Statement: Chad Stone, Chief Economist, on the May Employment Report
Today’s jobs report shows a labor market that has turned the corner and is creating jobs but one with a long way to go toward a full recovery from the devastating job losses of 2008-09. The percentage of the population with a job is generally moving in the right direction but remains at a very depressed level (see chart). Unemployment is still very high, and jobs are still hard to find.
Under these circumstances, policymakers should have no qualms about passing a robust jobs bill — indeed, they would be derelict not to. Unemployed workers struggling to find a job need the help, and based on current forecasts of relatively weak economic growth for the rest of the year, the economic recovery could really use an additional boost.
For over a year now, the economy has benefited from the American Recovery and Reinvestment Act, which included fast-acting and highly effective measures that Congress should renew, such as additional unemployment insurance (UI) benefits and subsidized COBRA health insurance coverage for unemployed workers and fiscal assistance to states. The Congressional Budget Office estimates that real (inflation-adjusted) gross domestic product (GDP) was between 1.7 percent and 4.2 percent higher in the first quarter of this year than it would have been without the Recovery Act and that the number of full-time equivalent jobs was between 1.8 million and 4.1 million higher.
It may have been hard for policymakers to see that the Recovery Act was working (in keeping things from being much worse) while the economy was still losing jobs through much of 2009. Now, by renewing UI/COBRA and state fiscal relief, Congress has the opportunity to see positive results by making the recovery stronger, with faster growth and job creation. Lawmakers got off to a bad start last week, when the House failed to include state fiscal relief and COBRA in the jobs bill that it passed. It’s now up to the Senate, which passed a better bill than the current House version in March, to get the process of enacting an adequate jobs bill back on track.
About the May Jobs Report
While there are increasing signs that the long deterioration in the labor market is over, there continue to be many more people looking for work than there are new jobs being created and the unemployment rate remains disturbingly high.
- Private and government payrolls rose by 431,000 jobs in May, with 411,000 of those jobs coming from temporary government hiring for the decennial census.

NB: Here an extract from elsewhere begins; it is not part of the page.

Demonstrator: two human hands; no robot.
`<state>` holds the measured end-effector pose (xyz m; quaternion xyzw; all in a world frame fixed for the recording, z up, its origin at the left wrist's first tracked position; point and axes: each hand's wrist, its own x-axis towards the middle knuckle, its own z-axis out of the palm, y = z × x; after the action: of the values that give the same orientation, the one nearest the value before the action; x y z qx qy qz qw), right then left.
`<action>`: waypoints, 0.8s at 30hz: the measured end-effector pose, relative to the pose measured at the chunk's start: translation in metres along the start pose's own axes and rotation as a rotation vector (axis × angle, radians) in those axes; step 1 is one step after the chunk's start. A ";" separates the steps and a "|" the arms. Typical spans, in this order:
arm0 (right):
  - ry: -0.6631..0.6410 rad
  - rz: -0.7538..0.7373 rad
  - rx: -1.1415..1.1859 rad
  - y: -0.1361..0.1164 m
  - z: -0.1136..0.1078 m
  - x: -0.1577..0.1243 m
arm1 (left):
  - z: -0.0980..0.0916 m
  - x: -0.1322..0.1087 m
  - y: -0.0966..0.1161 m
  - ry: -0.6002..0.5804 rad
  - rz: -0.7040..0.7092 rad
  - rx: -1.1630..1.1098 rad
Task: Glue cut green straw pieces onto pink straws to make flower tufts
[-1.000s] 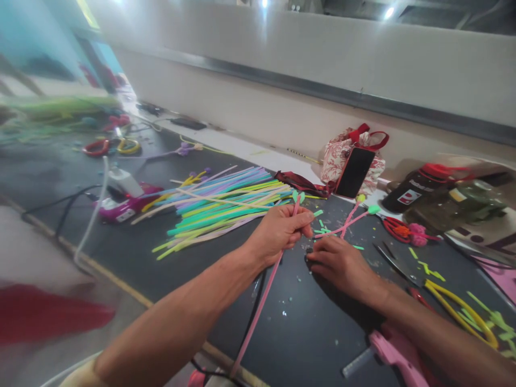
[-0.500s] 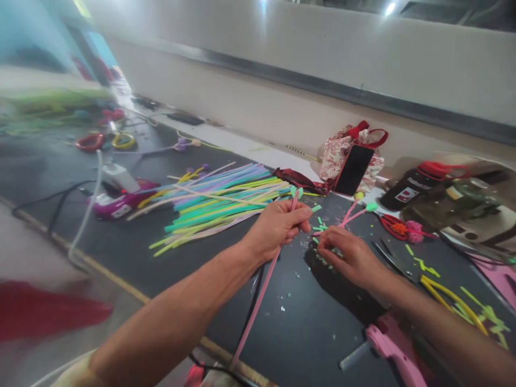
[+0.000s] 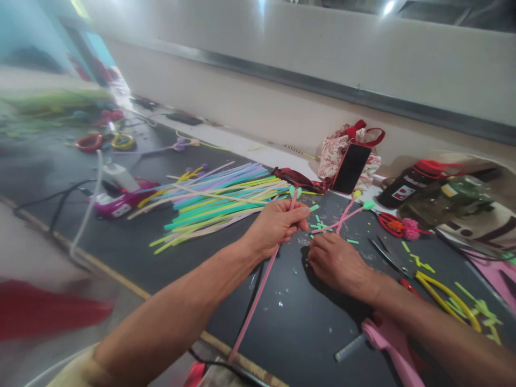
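My left hand (image 3: 278,228) is closed round a long pink pipe cleaner (image 3: 258,298), whose lower end reaches the table's front edge. Two small mint-green leaf shapes (image 3: 295,191) sit at its top, above my fingers. My right hand (image 3: 338,263) is low over the dark table with its fingers curled under; their tips are hidden, so what they hold, if anything, cannot be seen. Just beyond it lie two crossed pink pipe cleaners (image 3: 345,217), one tipped yellow and one tipped green. Short green cut pieces (image 3: 352,242) are scattered around them.
Coloured pipe cleaners (image 3: 226,201) lie in a bundle on the left. A pink glue gun (image 3: 389,341) is under my right forearm, near yellow-handled scissors (image 3: 447,298). Behind stand a phone (image 3: 351,168), a floral bag (image 3: 332,153) and a black bottle (image 3: 407,185). A purple power strip (image 3: 121,201) is at left.
My right hand has moved slightly left and down, its fingers now turned under toward the table. My left hand holds the pink pipe cleaner in nearly the same place.
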<state>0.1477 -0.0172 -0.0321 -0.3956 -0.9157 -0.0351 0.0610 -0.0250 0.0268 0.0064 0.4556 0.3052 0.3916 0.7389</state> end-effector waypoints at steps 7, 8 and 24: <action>0.113 0.150 0.159 0.003 -0.019 -0.008 | -0.004 0.004 0.000 0.036 0.021 0.015; 0.125 0.173 0.188 0.004 -0.024 -0.011 | -0.004 0.004 0.000 0.037 0.022 0.019; 0.042 0.097 0.137 0.005 -0.008 -0.024 | -0.003 0.001 0.002 0.024 0.024 0.021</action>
<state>0.1684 -0.0320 -0.0278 -0.4335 -0.8943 0.0224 0.1087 -0.0271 0.0294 0.0069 0.4621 0.3126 0.4028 0.7256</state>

Private-sector payrolls rose by 41,000 jobs. State and local payrolls shrank by 15,000 and 7,000 jobs, respectively. There are 7.4 million jobs on nonfarm payrolls than there were when the recession began in December 2007 and 8.0 million fewer jobs on private payrolls.
- The unemployment rate dropped back to 9.7 percent in May, the rate it has been for most of this year. The number of unemployed fell but that decline was largely accounted for by people leaving the labor force rather than an increase in the number of people with jobs.

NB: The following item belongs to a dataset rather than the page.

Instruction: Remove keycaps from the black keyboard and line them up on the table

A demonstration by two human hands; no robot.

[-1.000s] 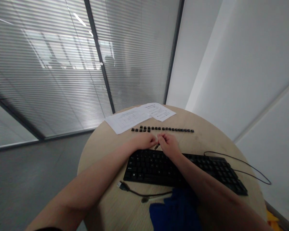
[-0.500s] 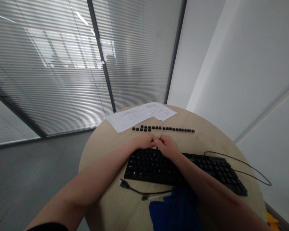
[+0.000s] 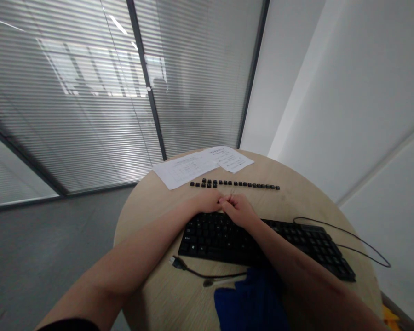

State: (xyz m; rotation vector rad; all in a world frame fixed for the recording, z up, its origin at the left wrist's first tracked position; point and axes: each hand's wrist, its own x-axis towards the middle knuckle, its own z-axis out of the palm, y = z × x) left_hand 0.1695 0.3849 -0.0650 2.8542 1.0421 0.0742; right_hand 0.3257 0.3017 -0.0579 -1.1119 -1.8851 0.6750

- The encouraging rise in labor force participation this year experienced a temporary setback in May as more people left the labor force than entered it. Still, the labor force participation rate (the percentage of people with a job or actively looking for a job) is 0.4 percentage points higher than it was in December of last year.

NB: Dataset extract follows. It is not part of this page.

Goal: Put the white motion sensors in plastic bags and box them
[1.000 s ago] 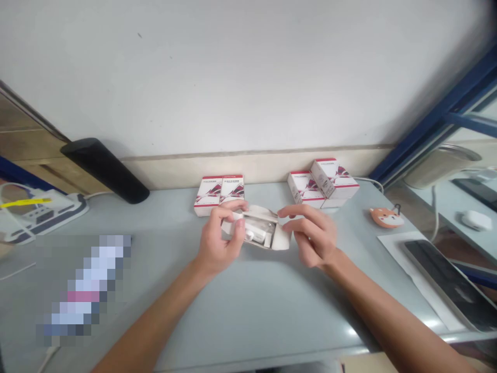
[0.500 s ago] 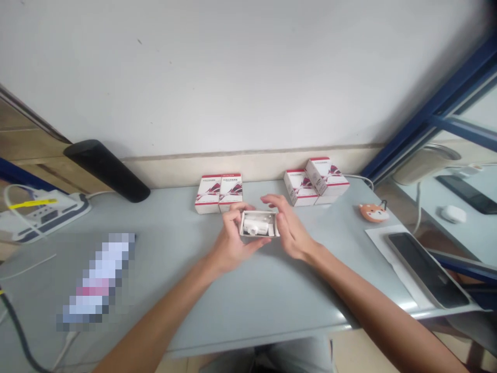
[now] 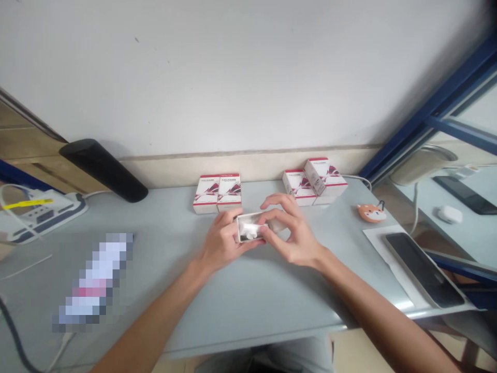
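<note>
Both my hands hold a small open white cardboard box (image 3: 248, 228) just above the middle of the grey table (image 3: 163, 305). My left hand (image 3: 225, 241) grips its left end, and my right hand (image 3: 293, 230) pinches its right end, with fingers over a white flap (image 3: 275, 225). Inside lies a white plastic item (image 3: 251, 232), partly hidden by my fingers. Behind my hands, white boxes with red printing stand in two groups, one (image 3: 217, 194) straight ahead and one (image 3: 313, 184) nearer my right hand.
A black cylinder (image 3: 103, 170) lies at the back left by a power strip (image 3: 42, 210). A pixelated object (image 3: 95, 280) lies at left. At right are an orange fox-shaped tag (image 3: 371, 212) and a dark phone (image 3: 423, 269) on white paper.
My right hand has closed from beside the box onto its right end. The box has tilted and shifted slightly right, and the view has barely moved.
</note>
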`<action>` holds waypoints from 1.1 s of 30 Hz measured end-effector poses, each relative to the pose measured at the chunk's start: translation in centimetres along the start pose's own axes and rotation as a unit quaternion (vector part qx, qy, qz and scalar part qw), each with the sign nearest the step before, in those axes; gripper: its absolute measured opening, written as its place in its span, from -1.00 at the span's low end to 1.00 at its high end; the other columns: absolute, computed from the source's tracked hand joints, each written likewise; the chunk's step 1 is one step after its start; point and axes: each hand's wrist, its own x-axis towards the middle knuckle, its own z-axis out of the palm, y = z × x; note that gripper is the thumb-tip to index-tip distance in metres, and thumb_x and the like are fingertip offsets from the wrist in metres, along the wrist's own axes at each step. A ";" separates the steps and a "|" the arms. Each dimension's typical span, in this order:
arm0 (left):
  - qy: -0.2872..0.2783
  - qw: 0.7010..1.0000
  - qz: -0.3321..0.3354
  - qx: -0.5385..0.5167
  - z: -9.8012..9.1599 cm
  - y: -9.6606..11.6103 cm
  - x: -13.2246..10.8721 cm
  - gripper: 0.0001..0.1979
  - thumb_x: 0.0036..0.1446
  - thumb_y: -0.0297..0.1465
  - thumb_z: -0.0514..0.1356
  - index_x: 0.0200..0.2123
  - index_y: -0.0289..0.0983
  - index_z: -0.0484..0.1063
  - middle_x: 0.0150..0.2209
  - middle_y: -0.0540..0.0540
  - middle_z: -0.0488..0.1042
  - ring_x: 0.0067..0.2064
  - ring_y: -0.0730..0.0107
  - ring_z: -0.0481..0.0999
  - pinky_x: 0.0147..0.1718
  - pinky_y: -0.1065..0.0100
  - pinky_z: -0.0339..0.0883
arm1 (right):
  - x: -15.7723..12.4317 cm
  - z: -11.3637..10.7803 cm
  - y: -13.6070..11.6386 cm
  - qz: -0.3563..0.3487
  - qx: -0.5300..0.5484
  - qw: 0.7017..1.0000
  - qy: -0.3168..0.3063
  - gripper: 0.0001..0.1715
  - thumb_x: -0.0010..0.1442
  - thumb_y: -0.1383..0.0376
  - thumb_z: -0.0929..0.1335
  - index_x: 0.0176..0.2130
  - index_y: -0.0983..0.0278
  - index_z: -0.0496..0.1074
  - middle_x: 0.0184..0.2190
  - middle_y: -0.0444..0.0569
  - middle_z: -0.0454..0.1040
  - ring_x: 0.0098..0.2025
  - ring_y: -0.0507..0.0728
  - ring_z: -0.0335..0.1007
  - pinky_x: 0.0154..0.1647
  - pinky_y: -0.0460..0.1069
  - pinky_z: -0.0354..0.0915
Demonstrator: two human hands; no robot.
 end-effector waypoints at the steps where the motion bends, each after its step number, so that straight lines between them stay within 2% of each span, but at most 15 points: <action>1: 0.003 1.000 -0.001 0.000 -0.1 -0.2 0.1 -0.56 0.06 0.01 0.45 -0.40 -0.22 0.45 -0.11 -0.16 0.54 -0.18 0.19 0.61 -0.23 0.14 0.57 | 0.1 0.1 0.1 0.023 0.034 0.999 0.007 -0.94 0.33 0.30 0.39 -0.17 0.16 0.50 -0.05 0.04 0.52 0.07 0.27 0.46 0.12 0.26 0.39; 4: 0.016 0.999 -0.020 -0.023 -0.2 -0.5 0.4 -0.54 0.04 -0.04 0.48 -0.47 -0.23 0.37 -0.07 -0.19 0.54 -0.17 0.20 0.61 -0.28 0.18 0.55 | 0.3 -0.3 1.0 0.076 0.091 0.988 0.101 -0.91 0.40 0.23 0.36 -0.18 0.17 0.46 -0.16 0.01 0.55 -0.04 0.22 0.51 0.02 0.17 0.44; 6: 0.020 0.999 -0.034 -0.034 -0.1 -0.5 0.5 -0.55 0.06 -0.08 0.48 -0.45 -0.23 0.35 -0.05 -0.20 0.53 -0.17 0.22 0.61 -0.34 0.23 0.53 | 0.5 -0.9 2.1 0.116 0.042 0.975 0.183 -0.88 0.42 0.19 0.35 -0.16 0.18 0.45 -0.20 -0.01 0.57 -0.13 0.18 0.52 -0.06 0.11 0.43; 8: 0.023 0.998 -0.039 -0.038 -0.1 -0.5 0.5 -0.60 0.09 -0.11 0.46 -0.38 -0.22 0.37 -0.06 -0.18 0.52 -0.17 0.23 0.61 -0.35 0.24 0.52 | 0.5 -1.6 3.8 0.157 -0.065 0.960 0.222 -0.83 0.41 0.16 0.36 -0.08 0.18 0.46 -0.21 -0.02 0.58 -0.21 0.17 0.51 -0.09 0.10 0.40; 10: 0.027 0.998 -0.038 -0.041 -0.2 -0.7 0.6 -0.63 0.12 -0.13 0.45 -0.26 -0.22 0.40 -0.07 -0.17 0.51 -0.16 0.23 0.62 -0.32 0.25 0.53 | 0.3 -2.1 5.7 0.191 -0.176 0.943 0.209 -0.77 0.40 0.14 0.35 -0.02 0.19 0.46 -0.25 -0.03 0.60 -0.25 0.18 0.50 -0.06 0.12 0.36; 12: 0.028 0.998 -0.042 -0.041 -0.3 -0.8 0.6 -0.61 0.14 -0.12 0.44 -0.17 -0.22 0.40 -0.07 -0.17 0.50 -0.13 0.21 0.62 -0.29 0.24 0.54 | 0.0 -2.4 7.7 0.222 -0.264 0.925 0.159 -0.79 0.42 0.17 0.30 -0.08 0.19 0.48 -0.27 -0.01 0.63 -0.26 0.21 0.51 0.01 0.16 0.30; 15: 0.017 0.997 -0.054 -0.046 -0.3 -1.0 0.5 -0.59 0.17 -0.11 0.42 -0.11 -0.20 0.39 -0.07 -0.16 0.49 -0.11 0.19 0.62 -0.27 0.22 0.57 | -0.5 -2.3 9.6 0.260 -0.332 0.901 0.101 -0.71 0.45 0.22 0.22 -0.11 0.23 0.50 -0.17 0.10 0.66 -0.19 0.27 0.53 0.01 0.17 0.27; 18: 0.025 0.997 -0.042 -0.060 -0.1 -0.9 0.6 -0.61 0.18 -0.14 0.42 -0.12 -0.18 0.34 -0.06 -0.15 0.47 -0.12 0.23 0.61 -0.26 0.22 0.58 | -0.8 -2.1 10.2 0.269 -0.365 0.886 0.095 -0.64 0.46 0.24 0.18 -0.06 0.27 0.51 -0.12 0.19 0.64 -0.14 0.30 0.53 -0.06 0.16 0.28; 22: 0.068 0.995 0.014 -0.073 0.3 -0.6 0.9 -0.54 0.21 -0.21 0.41 -0.02 -0.14 0.21 -0.03 -0.12 0.42 -0.08 0.27 0.59 -0.21 0.19 0.57 | -0.6 -2.2 9.4 0.256 -0.387 0.882 0.084 -0.60 0.48 0.20 0.18 -0.11 0.29 0.54 -0.14 0.26 0.60 -0.22 0.30 0.52 -0.16 0.16 0.29; 25: 0.049 0.996 0.041 -0.058 0.2 -0.6 1.2 -0.46 0.23 -0.28 0.39 0.07 -0.11 0.11 0.04 -0.17 0.39 -0.01 0.25 0.57 -0.14 0.16 0.56 | -0.1 -2.5 7.5 0.206 -0.342 0.908 0.125 -0.62 0.49 0.17 0.21 -0.06 0.25 0.55 -0.09 0.20 0.56 -0.12 0.31 0.52 -0.08 0.19 0.33; 27: 0.026 0.998 0.050 -0.035 0.1 -0.5 1.3 -0.40 0.22 -0.34 0.40 0.13 -0.10 0.06 0.12 -0.24 0.35 0.10 0.18 0.55 -0.06 0.08 0.55 | 0.2 -2.5 5.5 0.107 -0.257 0.951 0.137 -0.68 0.48 0.19 0.24 -0.03 0.20 0.55 -0.10 0.12 0.54 -0.07 0.27 0.50 -0.02 0.17 0.36; 29: 0.008 0.998 0.056 -0.008 0.0 -0.5 1.2 -0.33 0.20 -0.38 0.41 0.16 -0.10 0.03 0.19 -0.30 0.31 0.20 0.08 0.50 0.03 -0.03 0.52 | 0.4 -2.2 3.6 -0.020 -0.169 0.982 0.079 -0.74 0.44 0.25 0.29 -0.04 0.15 0.56 -0.09 0.07 0.52 -0.08 0.22 0.48 -0.02 0.15 0.38; 30: 0.004 0.998 0.057 0.002 0.0 -0.4 1.1 -0.32 0.19 -0.40 0.41 0.17 -0.09 0.03 0.20 -0.31 0.30 0.23 0.05 0.48 0.06 -0.06 0.50 | 0.4 -2.0 2.8 -0.062 -0.151 0.986 0.042 -0.76 0.41 0.25 0.31 -0.03 0.14 0.57 -0.06 0.07 0.52 -0.08 0.22 0.47 -0.02 0.16 0.38; 33: 0.004 0.998 0.057 0.009 0.1 -0.5 0.9 -0.34 0.19 -0.44 0.40 0.16 -0.10 0.05 0.21 -0.32 0.30 0.25 0.02 0.47 0.09 -0.07 0.49 | 0.3 -1.1 1.9 -0.100 -0.148 0.983 -0.041 -0.76 0.38 0.23 0.37 0.02 0.14 0.56 0.02 0.08 0.52 -0.02 0.25 0.44 0.03 0.20 0.39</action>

- The number of people with a job (which is estimated from a different survey from the one used to estimate payroll employment) fell slightly in May. As a result, the percentage of the population with a job edged down to 58.7 percent. That is still 0.5 percentage points higher than in December. Nevertheless, both the labor force participation rate and the percentage of the population with a job remain near lows that were last seen in the 1980s.
- The Labor Department’s most comprehensive alternative unemployment rate measure — which includes people who want to work but are discouraged from looking and people working part time because they can’t find full-time jobs — moved down to 16.6 percent in May. While that figure is below the peak of 17.4 percent reached in October 2009, it is still quite high.
- Long-term unemployment remains a significant concern. Over two-fifths (46.0 percent) of the 15.0 million people who are unemployed — 6.8 million people — have been looking for work for 27 weeks or longer. That is the highest percentage on record in data going back to 1948. These long-term unemployed represent 4.4 percent of the labor force, a higher percentage than at any point in the past six decades (the next highest was 2.6 percent in June 1983).